Baked Brioche French Toast

Looking for something rich, buttery, sweet, and absolutely divine for breakfast? Congratulations, you have found it right here! This french toast bake is made with leftover brioche and is topped with a buttery, delightful struesel.


  • 6 Large Eggs
  • 1 cup Whole Milk
  • 1/2 cup Cream
  • 1/2 cup Sugar
  • 2 tablespoons Vanilla Extract
  • 1 Brioche Loaf (or any loaf of bread will do)
  • Buftter for greasing the baking dish

For the topping:

  • 1/2 cup (1 stick) Cold Butter, cubed
  • 1/2 cup All Purpose Flour
  • 1/2 cup Brown Sugar
  • 1 teaspoon Cinnamon
  • 1/4 teaspoon Nutmeg
  • 1/4 teaspoon Salt


First things first, you will want to grease a 2 quart baking dish. Butter it well, butter it so much that if someone walked into the room and saw you buttering it, you might blush. Reason being is that this french toast bake will stick otherwise, and that would just be heartbreaking.

Next, cube up your brioche (or other) loaf of bread. You can use slices, but today I felt like cubes. Add cubed bread to your baking dish and set aside for now.


In a large bowl, mix together your eggs, sugar, and vanilla. Add your milk and cream and combine. Pour over your bread pieces, trying to coat things evenly, but if you can’t it’ll be okay. This is going to rest in the refrigerator overnight and the bread will soak up the eggy goodness in time.
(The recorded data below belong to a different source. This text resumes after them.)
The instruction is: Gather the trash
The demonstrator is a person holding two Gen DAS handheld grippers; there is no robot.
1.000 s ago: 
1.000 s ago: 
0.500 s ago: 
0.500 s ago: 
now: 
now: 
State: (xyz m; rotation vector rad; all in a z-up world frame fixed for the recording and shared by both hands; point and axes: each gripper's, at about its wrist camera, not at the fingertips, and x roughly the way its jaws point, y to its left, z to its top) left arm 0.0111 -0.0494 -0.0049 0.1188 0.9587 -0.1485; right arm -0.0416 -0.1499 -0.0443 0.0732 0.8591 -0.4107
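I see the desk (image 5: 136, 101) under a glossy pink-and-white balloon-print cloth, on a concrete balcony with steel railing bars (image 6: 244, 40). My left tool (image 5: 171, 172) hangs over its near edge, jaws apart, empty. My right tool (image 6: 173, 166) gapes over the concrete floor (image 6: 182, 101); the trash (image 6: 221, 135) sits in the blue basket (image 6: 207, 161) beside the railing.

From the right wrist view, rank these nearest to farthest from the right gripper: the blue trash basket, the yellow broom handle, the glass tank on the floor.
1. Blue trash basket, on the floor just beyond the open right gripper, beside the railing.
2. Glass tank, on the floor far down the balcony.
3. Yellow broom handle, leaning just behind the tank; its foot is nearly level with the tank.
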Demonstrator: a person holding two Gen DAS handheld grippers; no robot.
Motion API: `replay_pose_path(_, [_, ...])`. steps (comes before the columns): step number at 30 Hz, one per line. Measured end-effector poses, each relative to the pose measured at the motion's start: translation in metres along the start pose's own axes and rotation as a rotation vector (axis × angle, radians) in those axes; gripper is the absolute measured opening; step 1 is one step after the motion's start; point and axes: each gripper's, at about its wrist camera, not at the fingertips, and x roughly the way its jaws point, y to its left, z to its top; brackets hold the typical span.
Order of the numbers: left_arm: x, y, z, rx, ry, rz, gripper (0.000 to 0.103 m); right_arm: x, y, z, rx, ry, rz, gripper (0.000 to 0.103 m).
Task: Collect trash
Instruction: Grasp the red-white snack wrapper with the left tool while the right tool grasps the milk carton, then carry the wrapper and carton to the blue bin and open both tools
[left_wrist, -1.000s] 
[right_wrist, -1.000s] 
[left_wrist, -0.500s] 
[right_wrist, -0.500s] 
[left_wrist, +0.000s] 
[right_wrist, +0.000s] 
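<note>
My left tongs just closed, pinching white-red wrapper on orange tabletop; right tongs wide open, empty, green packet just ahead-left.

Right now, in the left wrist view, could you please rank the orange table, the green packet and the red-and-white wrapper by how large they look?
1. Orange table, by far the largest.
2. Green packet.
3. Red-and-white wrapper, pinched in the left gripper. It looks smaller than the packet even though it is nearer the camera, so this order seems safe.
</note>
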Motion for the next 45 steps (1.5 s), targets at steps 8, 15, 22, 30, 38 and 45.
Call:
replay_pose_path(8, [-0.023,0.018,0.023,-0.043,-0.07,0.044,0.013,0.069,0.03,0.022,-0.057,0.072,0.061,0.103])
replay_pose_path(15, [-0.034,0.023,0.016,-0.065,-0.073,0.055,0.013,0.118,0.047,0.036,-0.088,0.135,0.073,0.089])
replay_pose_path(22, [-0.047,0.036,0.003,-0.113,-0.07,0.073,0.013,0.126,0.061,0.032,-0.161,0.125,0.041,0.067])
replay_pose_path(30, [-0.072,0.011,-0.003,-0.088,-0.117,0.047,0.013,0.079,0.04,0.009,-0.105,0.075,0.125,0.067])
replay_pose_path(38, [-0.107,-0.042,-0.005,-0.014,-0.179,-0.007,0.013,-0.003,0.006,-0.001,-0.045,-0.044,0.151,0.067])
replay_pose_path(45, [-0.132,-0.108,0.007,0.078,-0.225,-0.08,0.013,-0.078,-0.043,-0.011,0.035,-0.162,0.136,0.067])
Add your cubed cold butter, flour, brown sugar, cinnamon, nutmeg, and salt to a food processor and pulse for one second, about 15-20 pulses. If you do not have a food processor, you can add these ingredients to a large bowl and use a pastry blender, a fork, or even your fingers. Me? I was feeling lazy.


Once your butter is the size of small peas, evenly top your bread-egg-goodness with the sugary-delicious-struesel goodness.


Cover it all up with plastic wrap or foil and then pop into your refrigerator overnight.



The next day, preheat your oven to 375 degrees. Bake for 45 minutes and then tent your baking dish with aluminum foil, this will prevent it from browning too much on top. Continue to bake for 15 minutes. You can tell when it’s done by inserting a butter knife into the middle and pressing it slightly to the side. If it looks bready, it’s done. If you see liquid, it needs to be baked another 10 to 15 minutes.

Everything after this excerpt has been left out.